## Prompt
The reply should be a single number: the count of lines below that contain the word "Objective".

+++ Record excerpts +++

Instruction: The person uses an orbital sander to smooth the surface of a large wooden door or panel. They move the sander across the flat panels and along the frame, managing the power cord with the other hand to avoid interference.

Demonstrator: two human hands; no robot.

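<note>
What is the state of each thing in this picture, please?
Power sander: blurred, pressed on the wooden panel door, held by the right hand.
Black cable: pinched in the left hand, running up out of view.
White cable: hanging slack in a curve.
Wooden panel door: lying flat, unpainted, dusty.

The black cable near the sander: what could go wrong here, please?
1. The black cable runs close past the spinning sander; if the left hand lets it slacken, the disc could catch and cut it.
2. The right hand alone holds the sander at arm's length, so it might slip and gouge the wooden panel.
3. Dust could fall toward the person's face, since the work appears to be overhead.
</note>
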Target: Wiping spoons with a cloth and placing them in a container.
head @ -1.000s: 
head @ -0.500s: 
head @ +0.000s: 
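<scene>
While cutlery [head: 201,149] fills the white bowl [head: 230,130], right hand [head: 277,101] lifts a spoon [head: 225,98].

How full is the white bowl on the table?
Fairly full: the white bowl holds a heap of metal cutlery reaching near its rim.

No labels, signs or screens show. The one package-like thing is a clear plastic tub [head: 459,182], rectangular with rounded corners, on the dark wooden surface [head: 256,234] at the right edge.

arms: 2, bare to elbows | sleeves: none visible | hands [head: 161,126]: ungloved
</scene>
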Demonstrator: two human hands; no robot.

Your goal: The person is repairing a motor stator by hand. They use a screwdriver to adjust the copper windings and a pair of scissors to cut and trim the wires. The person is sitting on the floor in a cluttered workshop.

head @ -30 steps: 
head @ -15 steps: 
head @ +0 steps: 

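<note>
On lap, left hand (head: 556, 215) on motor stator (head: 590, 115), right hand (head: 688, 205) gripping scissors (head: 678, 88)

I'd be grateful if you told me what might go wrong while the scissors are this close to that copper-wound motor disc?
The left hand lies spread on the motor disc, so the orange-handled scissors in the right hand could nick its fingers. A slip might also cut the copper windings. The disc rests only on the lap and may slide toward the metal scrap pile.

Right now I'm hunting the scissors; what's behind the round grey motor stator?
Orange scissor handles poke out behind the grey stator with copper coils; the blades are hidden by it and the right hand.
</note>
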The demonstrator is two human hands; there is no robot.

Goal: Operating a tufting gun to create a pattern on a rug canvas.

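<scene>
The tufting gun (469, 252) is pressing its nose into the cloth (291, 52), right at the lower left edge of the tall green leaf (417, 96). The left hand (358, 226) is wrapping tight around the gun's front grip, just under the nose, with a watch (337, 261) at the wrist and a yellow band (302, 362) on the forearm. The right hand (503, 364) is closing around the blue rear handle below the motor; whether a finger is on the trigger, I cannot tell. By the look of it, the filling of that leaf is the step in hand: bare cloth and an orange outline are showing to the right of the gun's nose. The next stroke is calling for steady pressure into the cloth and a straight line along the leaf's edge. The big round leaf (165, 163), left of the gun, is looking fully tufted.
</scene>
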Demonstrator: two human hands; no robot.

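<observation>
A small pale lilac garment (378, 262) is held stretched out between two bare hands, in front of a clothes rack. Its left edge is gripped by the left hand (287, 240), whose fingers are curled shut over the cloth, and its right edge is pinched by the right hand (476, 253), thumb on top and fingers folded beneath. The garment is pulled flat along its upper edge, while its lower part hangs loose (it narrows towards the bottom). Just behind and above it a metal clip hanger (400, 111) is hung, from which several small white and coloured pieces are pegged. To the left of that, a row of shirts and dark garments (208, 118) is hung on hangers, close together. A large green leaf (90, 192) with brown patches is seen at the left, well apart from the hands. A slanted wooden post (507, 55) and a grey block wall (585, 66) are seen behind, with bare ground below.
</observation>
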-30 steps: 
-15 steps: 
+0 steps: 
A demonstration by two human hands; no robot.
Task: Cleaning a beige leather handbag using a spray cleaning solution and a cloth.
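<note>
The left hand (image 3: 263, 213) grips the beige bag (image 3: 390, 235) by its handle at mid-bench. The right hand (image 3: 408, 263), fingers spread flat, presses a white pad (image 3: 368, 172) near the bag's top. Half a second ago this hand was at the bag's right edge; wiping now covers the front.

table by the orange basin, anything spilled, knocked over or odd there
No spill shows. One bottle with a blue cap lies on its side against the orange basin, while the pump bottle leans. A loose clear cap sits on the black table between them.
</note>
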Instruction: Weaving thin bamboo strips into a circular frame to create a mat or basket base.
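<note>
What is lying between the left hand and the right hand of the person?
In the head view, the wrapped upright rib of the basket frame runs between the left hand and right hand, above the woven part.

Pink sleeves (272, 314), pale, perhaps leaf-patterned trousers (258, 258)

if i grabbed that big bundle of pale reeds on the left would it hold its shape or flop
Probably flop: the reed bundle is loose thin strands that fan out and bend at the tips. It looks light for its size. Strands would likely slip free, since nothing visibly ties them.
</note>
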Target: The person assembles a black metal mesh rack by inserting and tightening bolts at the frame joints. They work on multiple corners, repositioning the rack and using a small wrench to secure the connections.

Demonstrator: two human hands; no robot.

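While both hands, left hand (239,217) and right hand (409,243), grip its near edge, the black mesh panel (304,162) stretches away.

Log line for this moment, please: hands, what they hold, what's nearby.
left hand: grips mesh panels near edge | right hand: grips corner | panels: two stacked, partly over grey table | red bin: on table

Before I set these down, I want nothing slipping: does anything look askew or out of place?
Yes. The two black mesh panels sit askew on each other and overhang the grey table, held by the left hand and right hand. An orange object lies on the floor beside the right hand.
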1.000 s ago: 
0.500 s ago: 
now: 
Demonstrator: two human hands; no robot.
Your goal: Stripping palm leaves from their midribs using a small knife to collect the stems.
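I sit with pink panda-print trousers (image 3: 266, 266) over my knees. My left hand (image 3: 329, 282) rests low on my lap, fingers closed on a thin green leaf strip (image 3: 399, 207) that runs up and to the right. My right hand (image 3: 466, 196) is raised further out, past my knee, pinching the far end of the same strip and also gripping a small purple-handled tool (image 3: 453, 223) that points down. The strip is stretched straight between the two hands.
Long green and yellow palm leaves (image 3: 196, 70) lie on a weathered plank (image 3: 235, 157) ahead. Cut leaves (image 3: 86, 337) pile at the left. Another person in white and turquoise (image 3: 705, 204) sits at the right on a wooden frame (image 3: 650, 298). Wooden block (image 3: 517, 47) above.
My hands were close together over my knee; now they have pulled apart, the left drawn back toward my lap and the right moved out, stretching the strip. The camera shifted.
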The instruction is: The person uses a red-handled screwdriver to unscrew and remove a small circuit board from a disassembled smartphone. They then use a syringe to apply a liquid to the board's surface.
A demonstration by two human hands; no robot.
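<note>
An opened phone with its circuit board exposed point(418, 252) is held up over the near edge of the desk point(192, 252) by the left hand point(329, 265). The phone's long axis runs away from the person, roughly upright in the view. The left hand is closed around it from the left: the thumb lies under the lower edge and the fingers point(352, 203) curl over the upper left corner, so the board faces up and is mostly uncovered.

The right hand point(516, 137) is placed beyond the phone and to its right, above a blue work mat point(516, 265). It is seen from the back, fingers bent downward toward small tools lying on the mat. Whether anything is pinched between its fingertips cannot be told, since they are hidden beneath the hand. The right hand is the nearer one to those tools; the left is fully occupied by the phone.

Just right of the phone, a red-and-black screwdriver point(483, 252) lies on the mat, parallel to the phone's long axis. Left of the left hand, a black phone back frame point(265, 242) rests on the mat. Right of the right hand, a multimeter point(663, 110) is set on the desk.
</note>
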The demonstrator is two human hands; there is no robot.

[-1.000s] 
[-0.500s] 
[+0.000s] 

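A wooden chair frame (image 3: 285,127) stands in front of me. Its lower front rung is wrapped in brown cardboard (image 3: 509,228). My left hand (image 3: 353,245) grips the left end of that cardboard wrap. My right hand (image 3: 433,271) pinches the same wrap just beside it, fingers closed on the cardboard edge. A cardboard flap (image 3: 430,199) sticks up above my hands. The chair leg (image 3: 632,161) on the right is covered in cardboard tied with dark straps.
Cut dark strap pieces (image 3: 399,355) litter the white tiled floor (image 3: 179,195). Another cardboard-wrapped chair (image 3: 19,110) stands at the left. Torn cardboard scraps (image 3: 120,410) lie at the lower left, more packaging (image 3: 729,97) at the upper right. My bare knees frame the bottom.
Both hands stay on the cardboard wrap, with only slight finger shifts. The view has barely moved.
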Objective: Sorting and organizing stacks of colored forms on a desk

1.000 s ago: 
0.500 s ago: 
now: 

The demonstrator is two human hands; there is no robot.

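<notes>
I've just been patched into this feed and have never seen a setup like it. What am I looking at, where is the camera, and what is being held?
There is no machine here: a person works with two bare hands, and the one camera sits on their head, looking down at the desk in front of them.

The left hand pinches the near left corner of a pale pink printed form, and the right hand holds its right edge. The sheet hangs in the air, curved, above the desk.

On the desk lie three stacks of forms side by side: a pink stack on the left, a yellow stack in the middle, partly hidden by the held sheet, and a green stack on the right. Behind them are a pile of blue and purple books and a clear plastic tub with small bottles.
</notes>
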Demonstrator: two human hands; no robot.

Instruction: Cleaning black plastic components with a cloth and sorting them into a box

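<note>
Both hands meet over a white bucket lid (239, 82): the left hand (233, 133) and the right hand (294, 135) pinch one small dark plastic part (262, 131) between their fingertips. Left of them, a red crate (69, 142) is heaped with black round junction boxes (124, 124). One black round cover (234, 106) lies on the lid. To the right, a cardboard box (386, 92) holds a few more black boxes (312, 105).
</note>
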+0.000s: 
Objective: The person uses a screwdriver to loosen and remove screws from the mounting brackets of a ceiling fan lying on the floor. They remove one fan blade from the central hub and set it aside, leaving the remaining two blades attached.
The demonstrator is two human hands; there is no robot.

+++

## Solution to this exercise
2